▶ **Work required**:
Give the lines of the material verbatim, from the first line to the line with "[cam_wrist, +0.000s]", including both.

▶ **Recorded data**:

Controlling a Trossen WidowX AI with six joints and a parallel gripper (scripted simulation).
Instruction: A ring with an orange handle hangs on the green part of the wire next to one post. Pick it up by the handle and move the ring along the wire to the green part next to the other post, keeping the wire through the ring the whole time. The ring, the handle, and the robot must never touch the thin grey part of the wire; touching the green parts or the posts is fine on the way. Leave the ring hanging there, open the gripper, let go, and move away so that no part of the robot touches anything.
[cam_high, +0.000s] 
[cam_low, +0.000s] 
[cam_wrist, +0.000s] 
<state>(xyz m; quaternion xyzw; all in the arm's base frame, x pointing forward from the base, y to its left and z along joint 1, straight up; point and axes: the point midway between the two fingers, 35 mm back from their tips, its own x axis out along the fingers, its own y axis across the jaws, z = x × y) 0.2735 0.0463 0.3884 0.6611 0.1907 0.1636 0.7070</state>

▶ **Exercise solution**:
Controlling a Trossen WidowX AI with six joints and a parallel gripper (scripted simulation).
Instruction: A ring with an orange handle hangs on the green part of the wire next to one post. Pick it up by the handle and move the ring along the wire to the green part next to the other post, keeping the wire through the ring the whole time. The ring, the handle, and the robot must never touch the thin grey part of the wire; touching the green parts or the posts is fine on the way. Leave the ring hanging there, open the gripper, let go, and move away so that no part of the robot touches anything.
[cam_high, +0.000s] 
[cam_low, +0.000s] 
[cam_wrist, +0.000s] 

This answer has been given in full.